Time’s Up for Lena Dunham in the Ranks of the Sisterhood

Harvey Weinstein Fallout, Exhibit Umpteen:

A group of high-profile show business women have formed a group called Time’s Up, which describes itself as “a unified call for change from women in entertainment for women everywhere.” New York Times culture reporter Cara Buckley writes it up in today’s paper.

300 Strong: Hollywood Women Unite to Fight Harassment

Driven by outrage and a resolve to correct a power imbalance that seemed intractable just months ago, 300 prominent actresses and female agents, writers, directors, producers and entertainment executives have formed an ambitious, sprawling initiative to fight systemic sexual harassment in Hollywood and in blue-collar workplaces nationwide . . .

Called Time’s Up, the movement was announced on Monday with an impassioned pledge of support to working-class women in an open letter signed by hundreds of women in show business, many of them A-listers. The letter also ran as a full-page ad in The New York Times, and in La Opinion, a Spanish-language newspaper.

Here’s the ad (apologies for the poor reproduction – the Times Replica Edition is still on the fritz.)

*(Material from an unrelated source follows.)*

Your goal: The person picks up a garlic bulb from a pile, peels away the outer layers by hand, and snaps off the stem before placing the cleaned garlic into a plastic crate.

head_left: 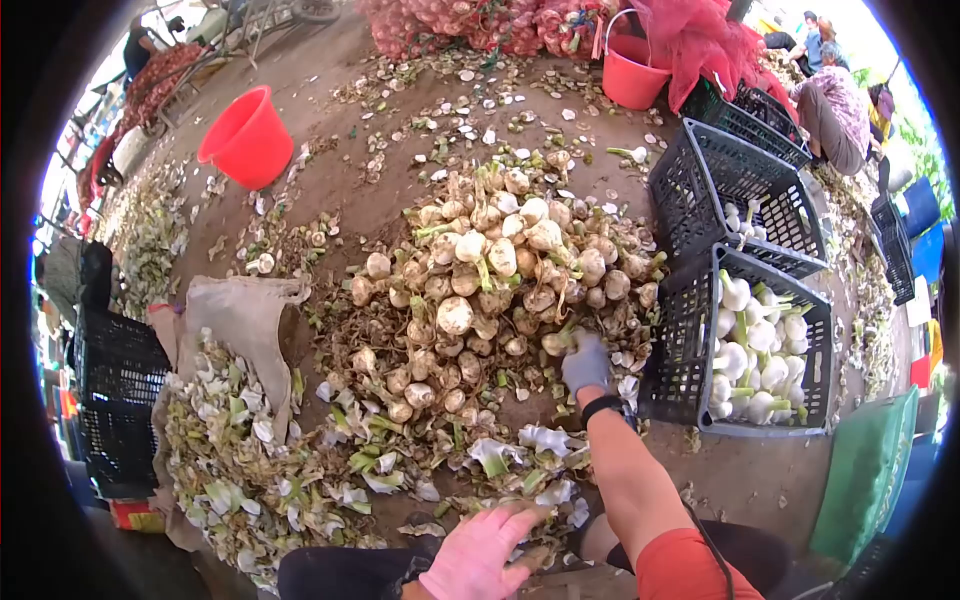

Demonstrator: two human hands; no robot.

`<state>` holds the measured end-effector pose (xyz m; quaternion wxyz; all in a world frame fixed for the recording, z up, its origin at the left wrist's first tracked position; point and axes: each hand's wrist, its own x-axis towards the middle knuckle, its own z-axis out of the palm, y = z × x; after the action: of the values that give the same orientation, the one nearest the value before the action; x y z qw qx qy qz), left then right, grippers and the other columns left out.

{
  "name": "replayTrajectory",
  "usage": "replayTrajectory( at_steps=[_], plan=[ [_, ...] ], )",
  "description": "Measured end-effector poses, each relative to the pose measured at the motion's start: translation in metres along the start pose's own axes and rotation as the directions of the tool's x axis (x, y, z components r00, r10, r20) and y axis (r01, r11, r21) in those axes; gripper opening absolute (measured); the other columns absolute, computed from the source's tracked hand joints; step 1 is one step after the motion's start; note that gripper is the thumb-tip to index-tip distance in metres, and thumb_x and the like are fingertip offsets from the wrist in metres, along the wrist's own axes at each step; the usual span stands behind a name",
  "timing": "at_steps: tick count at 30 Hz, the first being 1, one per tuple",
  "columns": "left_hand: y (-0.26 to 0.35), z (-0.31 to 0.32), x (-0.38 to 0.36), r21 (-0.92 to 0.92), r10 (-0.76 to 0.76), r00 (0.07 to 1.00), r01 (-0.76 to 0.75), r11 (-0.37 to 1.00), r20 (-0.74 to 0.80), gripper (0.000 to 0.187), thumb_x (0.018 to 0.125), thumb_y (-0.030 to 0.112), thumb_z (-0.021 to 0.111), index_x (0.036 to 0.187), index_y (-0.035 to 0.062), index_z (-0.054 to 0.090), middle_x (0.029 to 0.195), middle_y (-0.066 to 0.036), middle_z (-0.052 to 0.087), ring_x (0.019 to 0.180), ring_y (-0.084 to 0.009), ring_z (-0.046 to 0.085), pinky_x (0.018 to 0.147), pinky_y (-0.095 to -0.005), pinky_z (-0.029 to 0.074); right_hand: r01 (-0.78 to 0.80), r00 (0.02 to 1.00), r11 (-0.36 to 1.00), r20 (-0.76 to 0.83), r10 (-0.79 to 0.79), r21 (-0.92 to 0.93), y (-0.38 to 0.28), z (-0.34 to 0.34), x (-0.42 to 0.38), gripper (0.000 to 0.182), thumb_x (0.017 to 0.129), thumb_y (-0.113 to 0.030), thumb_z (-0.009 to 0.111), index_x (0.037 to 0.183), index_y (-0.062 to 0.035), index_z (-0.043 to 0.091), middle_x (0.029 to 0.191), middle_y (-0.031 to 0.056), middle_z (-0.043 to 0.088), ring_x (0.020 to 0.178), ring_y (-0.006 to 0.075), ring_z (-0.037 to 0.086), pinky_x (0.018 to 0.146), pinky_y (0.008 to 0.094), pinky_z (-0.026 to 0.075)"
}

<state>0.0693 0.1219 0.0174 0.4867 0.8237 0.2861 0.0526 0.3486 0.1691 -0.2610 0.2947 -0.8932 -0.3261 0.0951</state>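
A big heap of unpeeled garlic bulbs (480, 290) with stalks and dirty skins lies on the dirt floor in front of me. My right hand (585, 362), in a grey glove with a black wristband, reaches to the heap's near right edge, fingers curled on a garlic bulb (554, 344). My left hand (478, 555) is low in the view by my knee, palm down, fingers spread, holding nothing. Just right of my right hand stands a black plastic crate (690, 395) filled with clean white peeled bulbs (760, 355).
A second black crate (700, 190) with a few bulbs sits behind the first. Peels and stalks are heaped on a sack (240, 320) at left, beside another black crate (120, 400). Two red buckets (250, 135) (632, 75), red mesh sacks (480, 25) and a crouching person (835, 110) are farther off.
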Motion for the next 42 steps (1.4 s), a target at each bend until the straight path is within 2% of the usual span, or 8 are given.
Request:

(The Times helpfully provides the text of the letter here.)

The signers are listed in alphabetical order by first name; here are the L’s.

Conspicuous by her absence: Lena (Bad News) Dunham

James Wolcott’s Vanity Fair piece last month gives some indication why.

Can Lena Dunham Recover from Her High-Profile Mistakes?

How do you solve a problem like Lena? It may not be the most pressing musical question before the nation, yet it must be addressed, otherwise Lena Dunham—writer, director, actor, essayist, memoirist, and varsity-league exhibitionist—will persist in being an irksome source of distraction, like a moth flapping against a bare lightbulb. If Noël Coward possessed a talent to amuse, Dunham has a knack to annoy. Every few months she perpetrates a gaffe or lets pop a sound bite that gives social media a fiery rash and sets off a tribal war dance, and these cycles of outrage do grow wearisome. Worse, for her, each cycle erodes the value of Dunham’s personal and creative brand, her actual output receding into the background as her prominence as the millennial generation’s needless uproar generator blunders to the fore. She’s in no immediate danger of having her work and livelihood flushed overboard, but she is flirting with radioactivity. She has become problematic with a capital P.

Ouch. Walcott goes on to say, “The inspirational selling points of her individual journey are being flipped against her, which is hard to defend. What was once sold as quirky and individualistic is now attacked as tone-deaf and pampered, a by-product of cushy white privilege.”

Apparently, that’s not the sort if resumé Time’s Up is accepting right now.